“Depremin şakası yok, hazırlıklara hemen başlanmalı”
Deprem konusunun masaya yatırıldığı “Doğamıza Davet” oturumlarında Türkiye’nin gerekli kaynakların oluşturulması ve düzenlemelerin yapılması halinde 20 senede depreme dirençli hale getirilebileceğine dikkat çekildi.
Kongrenin Doğamıza Davet başlığıyla düzenlenen 4. günü oturumlarında, yurtiçi ve yurtdışından katılan uzmanlar geçen ay Türkiye’yi sarsan deprem felaketi konusunda bundan sonra yapılması gerekenler hakkında görüşlerini paylaştılar.
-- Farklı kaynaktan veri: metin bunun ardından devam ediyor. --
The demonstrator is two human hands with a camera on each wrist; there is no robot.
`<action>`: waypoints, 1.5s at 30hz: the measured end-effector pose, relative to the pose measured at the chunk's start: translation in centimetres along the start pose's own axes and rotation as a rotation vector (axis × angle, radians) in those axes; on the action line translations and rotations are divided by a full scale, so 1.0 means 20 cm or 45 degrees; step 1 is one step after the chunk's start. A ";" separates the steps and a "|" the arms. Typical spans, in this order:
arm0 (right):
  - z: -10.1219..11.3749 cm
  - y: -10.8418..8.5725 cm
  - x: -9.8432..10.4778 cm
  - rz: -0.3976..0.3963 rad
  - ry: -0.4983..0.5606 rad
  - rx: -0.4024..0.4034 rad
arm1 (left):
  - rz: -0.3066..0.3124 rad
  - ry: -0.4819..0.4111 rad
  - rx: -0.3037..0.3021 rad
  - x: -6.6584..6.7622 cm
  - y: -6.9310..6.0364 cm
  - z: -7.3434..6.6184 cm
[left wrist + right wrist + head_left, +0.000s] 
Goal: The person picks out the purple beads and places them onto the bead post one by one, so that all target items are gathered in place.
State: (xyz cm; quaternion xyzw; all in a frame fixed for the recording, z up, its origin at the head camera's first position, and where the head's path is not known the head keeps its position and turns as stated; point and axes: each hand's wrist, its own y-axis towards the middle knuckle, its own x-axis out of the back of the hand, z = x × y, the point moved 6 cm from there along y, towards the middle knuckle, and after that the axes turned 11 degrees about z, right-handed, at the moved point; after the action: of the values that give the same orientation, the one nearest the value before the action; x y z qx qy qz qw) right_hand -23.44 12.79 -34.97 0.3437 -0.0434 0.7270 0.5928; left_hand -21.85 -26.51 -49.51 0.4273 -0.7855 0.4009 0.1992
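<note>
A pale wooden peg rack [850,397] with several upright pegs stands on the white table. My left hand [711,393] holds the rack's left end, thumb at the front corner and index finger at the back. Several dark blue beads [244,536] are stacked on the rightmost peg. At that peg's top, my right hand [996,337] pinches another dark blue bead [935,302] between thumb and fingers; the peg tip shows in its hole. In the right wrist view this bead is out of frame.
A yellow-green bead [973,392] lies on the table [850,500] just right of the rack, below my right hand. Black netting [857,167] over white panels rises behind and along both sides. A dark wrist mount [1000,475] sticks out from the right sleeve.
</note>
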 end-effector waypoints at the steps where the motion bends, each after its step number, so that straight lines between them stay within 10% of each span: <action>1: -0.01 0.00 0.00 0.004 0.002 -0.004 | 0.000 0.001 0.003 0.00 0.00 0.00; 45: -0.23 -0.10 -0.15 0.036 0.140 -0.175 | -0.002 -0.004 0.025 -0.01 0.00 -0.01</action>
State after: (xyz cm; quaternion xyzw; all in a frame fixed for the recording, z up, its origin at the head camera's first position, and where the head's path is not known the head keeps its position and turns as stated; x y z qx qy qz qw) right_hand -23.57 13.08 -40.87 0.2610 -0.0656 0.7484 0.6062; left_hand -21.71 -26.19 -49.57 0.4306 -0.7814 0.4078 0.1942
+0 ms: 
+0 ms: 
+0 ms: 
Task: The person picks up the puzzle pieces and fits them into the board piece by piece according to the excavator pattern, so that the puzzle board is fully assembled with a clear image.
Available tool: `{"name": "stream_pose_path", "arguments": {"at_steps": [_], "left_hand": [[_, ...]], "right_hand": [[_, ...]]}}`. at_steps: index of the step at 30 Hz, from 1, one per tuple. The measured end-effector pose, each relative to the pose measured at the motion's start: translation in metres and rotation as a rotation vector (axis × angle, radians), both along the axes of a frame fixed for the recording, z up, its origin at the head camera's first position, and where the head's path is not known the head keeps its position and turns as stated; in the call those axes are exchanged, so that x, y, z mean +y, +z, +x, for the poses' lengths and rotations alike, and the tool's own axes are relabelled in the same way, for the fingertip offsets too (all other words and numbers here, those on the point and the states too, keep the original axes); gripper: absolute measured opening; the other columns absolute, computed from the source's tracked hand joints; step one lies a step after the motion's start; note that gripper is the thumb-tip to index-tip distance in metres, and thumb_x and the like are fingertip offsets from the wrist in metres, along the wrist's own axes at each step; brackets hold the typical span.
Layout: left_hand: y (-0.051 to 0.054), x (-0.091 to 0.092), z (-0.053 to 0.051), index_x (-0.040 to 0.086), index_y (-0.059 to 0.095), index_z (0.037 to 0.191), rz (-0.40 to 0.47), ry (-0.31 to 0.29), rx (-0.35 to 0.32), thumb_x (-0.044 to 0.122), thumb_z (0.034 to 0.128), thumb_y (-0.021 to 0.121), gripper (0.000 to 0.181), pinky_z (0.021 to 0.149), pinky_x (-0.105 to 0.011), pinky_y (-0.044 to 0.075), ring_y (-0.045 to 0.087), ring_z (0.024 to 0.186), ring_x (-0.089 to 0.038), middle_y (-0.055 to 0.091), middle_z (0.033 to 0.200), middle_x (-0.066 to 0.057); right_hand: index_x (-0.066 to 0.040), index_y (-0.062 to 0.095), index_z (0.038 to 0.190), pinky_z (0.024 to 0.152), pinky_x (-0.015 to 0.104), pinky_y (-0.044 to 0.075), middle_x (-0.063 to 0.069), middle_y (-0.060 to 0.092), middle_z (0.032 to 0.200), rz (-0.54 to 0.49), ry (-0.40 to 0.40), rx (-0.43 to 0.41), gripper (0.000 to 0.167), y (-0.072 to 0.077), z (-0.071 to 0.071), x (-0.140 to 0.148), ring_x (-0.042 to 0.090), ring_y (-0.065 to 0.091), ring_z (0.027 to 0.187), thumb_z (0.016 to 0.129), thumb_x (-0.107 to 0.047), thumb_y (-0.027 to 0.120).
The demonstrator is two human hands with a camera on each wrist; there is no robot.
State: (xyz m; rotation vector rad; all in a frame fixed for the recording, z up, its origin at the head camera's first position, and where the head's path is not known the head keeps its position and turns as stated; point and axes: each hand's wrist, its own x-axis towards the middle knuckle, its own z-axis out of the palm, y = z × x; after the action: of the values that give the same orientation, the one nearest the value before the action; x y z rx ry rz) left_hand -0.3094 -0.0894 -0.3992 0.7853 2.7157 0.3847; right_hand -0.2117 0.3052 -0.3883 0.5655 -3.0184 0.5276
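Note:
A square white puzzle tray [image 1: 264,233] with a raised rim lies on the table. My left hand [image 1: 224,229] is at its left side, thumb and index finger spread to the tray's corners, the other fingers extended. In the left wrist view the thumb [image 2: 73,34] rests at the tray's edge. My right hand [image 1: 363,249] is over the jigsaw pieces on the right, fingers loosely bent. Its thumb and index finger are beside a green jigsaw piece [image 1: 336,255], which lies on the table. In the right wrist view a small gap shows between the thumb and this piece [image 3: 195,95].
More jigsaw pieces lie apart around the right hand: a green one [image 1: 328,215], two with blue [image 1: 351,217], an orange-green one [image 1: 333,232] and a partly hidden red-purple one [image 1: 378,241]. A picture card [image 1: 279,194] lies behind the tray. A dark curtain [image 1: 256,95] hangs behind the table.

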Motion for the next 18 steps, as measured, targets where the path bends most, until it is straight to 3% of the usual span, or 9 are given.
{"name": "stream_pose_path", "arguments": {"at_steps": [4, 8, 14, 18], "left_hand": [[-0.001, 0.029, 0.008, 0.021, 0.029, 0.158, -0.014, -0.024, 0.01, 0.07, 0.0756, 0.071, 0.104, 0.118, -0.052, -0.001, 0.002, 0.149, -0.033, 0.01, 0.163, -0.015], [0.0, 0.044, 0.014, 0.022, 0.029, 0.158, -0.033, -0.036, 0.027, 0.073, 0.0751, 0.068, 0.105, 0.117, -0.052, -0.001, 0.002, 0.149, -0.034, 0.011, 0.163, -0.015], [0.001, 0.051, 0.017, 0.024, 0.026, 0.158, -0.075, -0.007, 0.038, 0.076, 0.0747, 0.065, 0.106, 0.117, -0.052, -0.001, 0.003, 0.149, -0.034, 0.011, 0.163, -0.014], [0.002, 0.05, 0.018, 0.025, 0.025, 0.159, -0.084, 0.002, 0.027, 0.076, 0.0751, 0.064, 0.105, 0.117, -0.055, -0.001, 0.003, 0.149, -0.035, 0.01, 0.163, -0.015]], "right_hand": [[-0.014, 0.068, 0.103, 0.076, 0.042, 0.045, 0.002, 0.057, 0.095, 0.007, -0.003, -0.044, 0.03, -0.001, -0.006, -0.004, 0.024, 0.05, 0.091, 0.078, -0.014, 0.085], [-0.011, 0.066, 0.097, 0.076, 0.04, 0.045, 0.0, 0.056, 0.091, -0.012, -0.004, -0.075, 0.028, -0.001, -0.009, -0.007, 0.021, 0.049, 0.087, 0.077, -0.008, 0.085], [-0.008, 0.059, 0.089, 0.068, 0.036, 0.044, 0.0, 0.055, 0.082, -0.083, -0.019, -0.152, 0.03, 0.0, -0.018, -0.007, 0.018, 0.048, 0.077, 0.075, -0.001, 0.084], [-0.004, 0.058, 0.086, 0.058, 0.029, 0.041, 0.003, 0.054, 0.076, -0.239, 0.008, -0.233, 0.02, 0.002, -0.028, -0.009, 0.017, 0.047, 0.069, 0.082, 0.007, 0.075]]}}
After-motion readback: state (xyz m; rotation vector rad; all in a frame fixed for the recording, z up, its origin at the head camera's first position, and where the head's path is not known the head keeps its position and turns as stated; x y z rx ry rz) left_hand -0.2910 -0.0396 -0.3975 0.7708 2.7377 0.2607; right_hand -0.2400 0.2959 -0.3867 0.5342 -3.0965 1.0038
Depremin şimdiye kadarkinin aksine ciddiye alınması gereken bir olgu olduğu görüşünde birleşen uzmanlar, bu konudaki hazırlıklara bir an önce başlanmasını istediler. İstanbul Teknik Üniversitesi Öğretim Üyesi Prof. Dr. Naci Görür, ülke sorunları arasında ilk sırada depremin geldiğini ifade ederek, “Herhangi bir zamanda Türkiye’nin her yerinde deprem olabilir. Depremi engelleyemediğimize göre, deprem dirençli kentler oluşturmak zorundayız.
Böylece, 50-60 bin kişiyi toprağa vermeyiz, depremden korkmayız. Bunu başaran ülkeler var. Onlar genellikle bilime inanan, bilgi toplumuna dönüşmüş, çağdaş ülkeler. Bir kentin halkı eğer deprem bilinçli, bilgili, birikimli, kültürlü değilse siz o kenti asla depreme hazırlayamazsınız” dedi.
Bir kenti deprem dirençli yapmak için sadece yapı stokunu yenilemenin yetmeyeceğini belirten Naci Görür, “Bu işin şakası yok. Bu iş o kadar zor da değil. Ama bir yerden başlamalıyız. Afet Bakanlığı kurulmalı ve yüksek bir bütçeyle yerel yönetimlerle el ele kol kola, ulusal ve uluslararası kaynakları millete ayıracak. 20 sene içerinde bütün Türkiye’yi depreme dirençli hale getiririz” diye konuştu.
Shiva: Ekoloji sürdürülebilir olmazsa ekonomi de kaybolacak
Araştırmacı, yazar ve ekolojik aktivist Prof. Dr. Vandana Shiva da “Doğa Ana ve İnsanlığın Geleceği” başlıklı konuşmasına depremde hayatını kaybeden insanlar için rahmet dileyerek başladı. Doğaya dokunulmaması gerektiğinin altını önemle çizen Shiva, “Bizi ayakta tutan şey doğa. Bizler ayaktayız çünkü doğa ayakta. Türkiye’de tabiat ana deniliyor. Kültürlerimizin tamamında aslında doğa yaşıyor ve bunu anne olarak görüyoruz. Bizi sarıp sarmalıyor. Doğanın sunduğu nimetlerden insan eliyle ürünler çıkıyor. Bütün bu hayat ve ekonomi doğada başlıyor. Ekonomi yine ekolojiye dayalı. Ekoloji sürdürülebilir olmazsa ekonomi de kaybolacak. İnsanın sağlıklı olabilmesi için öncelikle ekosistemin sağlıklı olması lazım. Devletler ekolojik teşvikler vermeli. Gerçek servet toprağın, gelecekteki nesillerin refahıdır” dedi.
Unemori: Şehirler, yüz yıl sonrası düşünülerek planlanmalı
Japon mimar Hiroyuki Unemori ise “Geleceğin Dünyasında Dirençli Şehirler” başlıklı sunumunda şehirlerin 100 yıl sonrası düşünülerek planlanması gerektiğine dikkat çekerek, “Japonya’da her yıl 6 büyüklüğünün üzerinde 20 deprem oluyor. Bu nedenle bina standartları buna göre hazırlandı. Binaların dönüşümü için vatandaşların da sürece dahil edilmesi lazım. Vatandaşların seslerini dinlemenin ne kadar önemli olduğunu anladık. 30’un üzerinde çalıştay düzenledik ve çok sayıda fikir dinledik. Çünkü afeti yaşayan insanlar birbirleriyle etkileşimde bulunmak istiyorlar. Bizler yaptığımız binalarda da insanların buluşabileceği, etkileşime girebileceği alanlar planladık. Güçlü kamusal binaların yapıldığı yerler aynı zamanda toplanma merkezlerinin de oluşmasını sağlayacaktır. Ümit ediyorum ki bu anlattıklarım sizlere de ilham olsun” ifadelerini kullandı.